What to do:
Go through the entries below line by line and count those containing "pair"; the answer is that count alone.

[Stored entries]

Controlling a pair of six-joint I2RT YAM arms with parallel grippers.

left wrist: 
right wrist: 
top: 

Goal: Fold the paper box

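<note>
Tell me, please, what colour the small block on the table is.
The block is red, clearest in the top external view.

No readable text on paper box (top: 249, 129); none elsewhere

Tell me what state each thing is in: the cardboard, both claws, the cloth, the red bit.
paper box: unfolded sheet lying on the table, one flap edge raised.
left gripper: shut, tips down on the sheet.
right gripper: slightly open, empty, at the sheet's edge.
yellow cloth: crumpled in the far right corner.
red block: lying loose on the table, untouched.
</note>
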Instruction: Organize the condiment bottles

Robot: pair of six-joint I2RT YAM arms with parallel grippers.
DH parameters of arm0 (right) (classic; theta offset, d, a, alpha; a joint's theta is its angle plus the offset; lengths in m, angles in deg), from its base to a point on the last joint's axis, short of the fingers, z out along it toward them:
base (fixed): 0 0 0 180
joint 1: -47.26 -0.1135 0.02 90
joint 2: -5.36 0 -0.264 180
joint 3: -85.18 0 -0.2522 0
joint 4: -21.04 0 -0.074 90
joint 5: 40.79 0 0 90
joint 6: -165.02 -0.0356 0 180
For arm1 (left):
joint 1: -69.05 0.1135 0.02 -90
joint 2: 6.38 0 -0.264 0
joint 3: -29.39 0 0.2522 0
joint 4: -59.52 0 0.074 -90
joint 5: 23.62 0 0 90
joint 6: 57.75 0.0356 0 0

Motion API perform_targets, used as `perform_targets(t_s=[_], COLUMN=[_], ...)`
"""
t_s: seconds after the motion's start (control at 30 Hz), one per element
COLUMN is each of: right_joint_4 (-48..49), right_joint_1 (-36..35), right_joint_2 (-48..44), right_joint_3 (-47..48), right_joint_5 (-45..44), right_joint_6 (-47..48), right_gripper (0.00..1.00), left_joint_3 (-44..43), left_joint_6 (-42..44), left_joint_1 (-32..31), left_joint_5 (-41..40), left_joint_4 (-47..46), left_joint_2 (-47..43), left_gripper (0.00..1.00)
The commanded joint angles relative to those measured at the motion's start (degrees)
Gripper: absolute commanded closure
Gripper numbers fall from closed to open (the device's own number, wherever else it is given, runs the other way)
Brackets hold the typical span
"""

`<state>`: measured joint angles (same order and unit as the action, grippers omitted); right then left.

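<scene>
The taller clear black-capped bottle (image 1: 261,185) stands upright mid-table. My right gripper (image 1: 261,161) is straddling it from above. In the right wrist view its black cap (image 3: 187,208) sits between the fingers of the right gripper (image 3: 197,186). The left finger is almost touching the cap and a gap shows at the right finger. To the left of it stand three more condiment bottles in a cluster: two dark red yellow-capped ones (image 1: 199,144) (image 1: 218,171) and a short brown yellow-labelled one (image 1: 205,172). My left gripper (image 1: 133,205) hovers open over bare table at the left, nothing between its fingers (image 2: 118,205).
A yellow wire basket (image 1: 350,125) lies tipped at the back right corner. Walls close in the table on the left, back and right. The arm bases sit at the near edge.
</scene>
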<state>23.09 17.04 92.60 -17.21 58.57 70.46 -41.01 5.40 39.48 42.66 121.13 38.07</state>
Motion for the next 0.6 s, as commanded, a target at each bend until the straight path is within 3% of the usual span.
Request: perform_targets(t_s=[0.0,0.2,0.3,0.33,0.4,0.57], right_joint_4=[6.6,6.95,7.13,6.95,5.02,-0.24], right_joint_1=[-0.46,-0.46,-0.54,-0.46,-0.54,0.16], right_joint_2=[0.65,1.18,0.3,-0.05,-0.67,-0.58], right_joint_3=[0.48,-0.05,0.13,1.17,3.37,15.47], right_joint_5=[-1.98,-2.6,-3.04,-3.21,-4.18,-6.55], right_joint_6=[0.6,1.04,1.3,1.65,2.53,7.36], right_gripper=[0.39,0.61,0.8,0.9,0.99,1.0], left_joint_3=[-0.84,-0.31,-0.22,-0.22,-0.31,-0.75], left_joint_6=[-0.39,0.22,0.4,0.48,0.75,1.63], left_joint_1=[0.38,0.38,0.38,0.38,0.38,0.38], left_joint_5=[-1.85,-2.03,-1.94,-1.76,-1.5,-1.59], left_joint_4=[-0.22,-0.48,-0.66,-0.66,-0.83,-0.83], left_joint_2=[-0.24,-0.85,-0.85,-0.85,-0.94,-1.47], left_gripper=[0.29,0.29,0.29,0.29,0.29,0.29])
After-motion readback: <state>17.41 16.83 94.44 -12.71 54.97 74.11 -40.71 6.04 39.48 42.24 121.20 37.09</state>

Solved problem:
2